Le Réseau Aga Khan de développement (AKDN) est une organisation privée en partenariat avec le gouvernement tadjik et, au cours des 6 dernières années, il a permis à 650 000 personnes d'accéder aux soins de santé primaires, en utilisant les téléconsultations pour accroître l'accès. Il a permis à plus de 53 550 personnes d’avoir accès à l’eau potable et à l’assainissement, ainsi qu’à des clients de microfinance vivant dans des zones rurales isolées. L’AKDN est un exemple de la façon dont les organisations privées peuvent servir les pauvres, et non les exploiter.

Le rôle et les limites des cliniques privées

Après l'effondrement de l'Union soviétique en 1991 et la guerre civile des années 1990, de nombreux médecins expérimentés ont quitté le Tadjikistan. Le gouvernement a donc dû mettre fin au programme de soins de santé gratuits en raison d'une pénurie de médecins et de fournitures. Au cours de la dernière décennie, le secteur privé des soins de santé s'est développé. La clinique médicale Prospekt, fondée en 2004, est la première clinique de style occidental à Douchanbé, utilisant des équipements, des produits pharmaceutiques et des vaccins occidentaux. Cependant, les hôpitaux exigent généralement un paiement initial en espèces. De plus, les populations rurales n’ont pratiquement pas accès aux soins privés et il est prouvé que ces cliniques s’adressent presque exclusivement aux Tadjiks riches et à ceux bénéficiant d’une assurance maladie internationale.

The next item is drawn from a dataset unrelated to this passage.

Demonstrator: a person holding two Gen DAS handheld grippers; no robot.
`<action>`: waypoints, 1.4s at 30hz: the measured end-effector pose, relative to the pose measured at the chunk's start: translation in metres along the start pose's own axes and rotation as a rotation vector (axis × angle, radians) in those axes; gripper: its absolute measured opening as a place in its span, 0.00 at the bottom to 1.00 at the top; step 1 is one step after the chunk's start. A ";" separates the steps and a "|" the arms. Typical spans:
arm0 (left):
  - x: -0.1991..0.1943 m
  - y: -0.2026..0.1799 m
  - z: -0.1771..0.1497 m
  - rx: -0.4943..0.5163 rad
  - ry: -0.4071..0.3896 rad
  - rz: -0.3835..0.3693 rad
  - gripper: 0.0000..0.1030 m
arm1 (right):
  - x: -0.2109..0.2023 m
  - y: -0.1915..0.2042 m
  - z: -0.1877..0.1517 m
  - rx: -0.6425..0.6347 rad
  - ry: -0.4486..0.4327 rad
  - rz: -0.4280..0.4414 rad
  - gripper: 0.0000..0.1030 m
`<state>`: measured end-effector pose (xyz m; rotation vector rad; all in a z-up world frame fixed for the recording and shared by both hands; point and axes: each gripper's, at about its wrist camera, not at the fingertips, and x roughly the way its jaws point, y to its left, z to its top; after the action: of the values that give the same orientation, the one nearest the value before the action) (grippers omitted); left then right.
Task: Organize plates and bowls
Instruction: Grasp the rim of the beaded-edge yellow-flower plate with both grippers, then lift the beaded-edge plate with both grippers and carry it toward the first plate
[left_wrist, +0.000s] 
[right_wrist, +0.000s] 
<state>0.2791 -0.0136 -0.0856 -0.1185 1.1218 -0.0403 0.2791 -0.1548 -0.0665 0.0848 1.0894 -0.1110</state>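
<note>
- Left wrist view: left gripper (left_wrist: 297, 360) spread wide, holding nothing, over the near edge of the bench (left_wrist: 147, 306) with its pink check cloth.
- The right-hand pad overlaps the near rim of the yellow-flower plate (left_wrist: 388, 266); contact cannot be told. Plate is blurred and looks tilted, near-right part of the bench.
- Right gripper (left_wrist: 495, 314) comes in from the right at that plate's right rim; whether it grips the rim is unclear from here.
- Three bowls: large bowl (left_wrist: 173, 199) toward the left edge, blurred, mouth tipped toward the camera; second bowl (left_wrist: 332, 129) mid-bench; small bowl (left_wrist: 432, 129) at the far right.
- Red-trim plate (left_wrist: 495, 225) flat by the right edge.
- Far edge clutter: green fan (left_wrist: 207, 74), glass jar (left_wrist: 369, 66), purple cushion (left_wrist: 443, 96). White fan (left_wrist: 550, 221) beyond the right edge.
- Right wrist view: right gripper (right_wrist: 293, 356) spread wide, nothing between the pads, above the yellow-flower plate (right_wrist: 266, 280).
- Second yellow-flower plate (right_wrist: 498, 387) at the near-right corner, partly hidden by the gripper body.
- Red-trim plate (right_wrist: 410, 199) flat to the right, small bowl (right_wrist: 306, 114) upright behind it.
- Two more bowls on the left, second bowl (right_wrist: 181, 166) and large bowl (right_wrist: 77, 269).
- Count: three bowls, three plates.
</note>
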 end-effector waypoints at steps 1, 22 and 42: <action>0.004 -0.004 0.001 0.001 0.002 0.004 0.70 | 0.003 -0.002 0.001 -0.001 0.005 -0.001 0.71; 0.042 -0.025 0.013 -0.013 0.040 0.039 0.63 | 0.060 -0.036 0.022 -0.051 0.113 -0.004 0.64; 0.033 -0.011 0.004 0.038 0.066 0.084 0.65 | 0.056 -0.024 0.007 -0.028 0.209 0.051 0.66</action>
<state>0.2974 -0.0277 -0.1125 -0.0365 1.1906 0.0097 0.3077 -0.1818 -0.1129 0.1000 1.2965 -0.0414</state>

Les citoyens du Tadjikistan recherchent souvent des soins médicaux à l'étranger en raison du sous-développement des infrastructures médicales, l'Inde devenant une plaque tournante de premier plan. Cela signifie que même les cliniques privées du Tadjikistan ne peuvent pas répondre aux besoins de ceux qui sont en mesure de payer. Quoi qu'il en soit, les cliniques privées servent rarement les 75 % de Tadjiks qui vivent dans la pauvreté dans les zones rurales.

Regarder vers l'avenir

Bien que les cliniques privées offrent des équipements de pointe et répondent aux normes occidentales, elles ne servent que les riches citadins et les expatriés de Douchanbé, laissant complètement derrière elles les 75 % de Tadjiks vivant dans la pauvreté rurale. Cependant, un modèle différent offre de l’espoir. Le succès de partenariats comme l’AKDN et d’initiatives gouvernementales ambitieuses comme le projet Millati Solim de 57,25 millions de dollars et le projet pilote de Sughd CSU démontrent que des collaborations public-privé soigneusement structurées peuvent servir les pauvres sans les abandonner.

Les cliniques privées non réglementées qui servent uniquement ceux qui peuvent payer d’avance créent des inégalités, mais les partenariats dirigés par le gouvernement avec les organisations de la société civile, guidés par les principes de couverture universelle et de protection explicite des personnes vulnérables, peuvent transformer les soins de santé d’un produit de luxe en un droit fondamental. Pour les millions de Tadjikistan vivant avec moins de 3,65 dollars par jour, l'accès aux soins de santé au Tadjikistan dépend de cette distinction : la différence entre les soins et le commerce.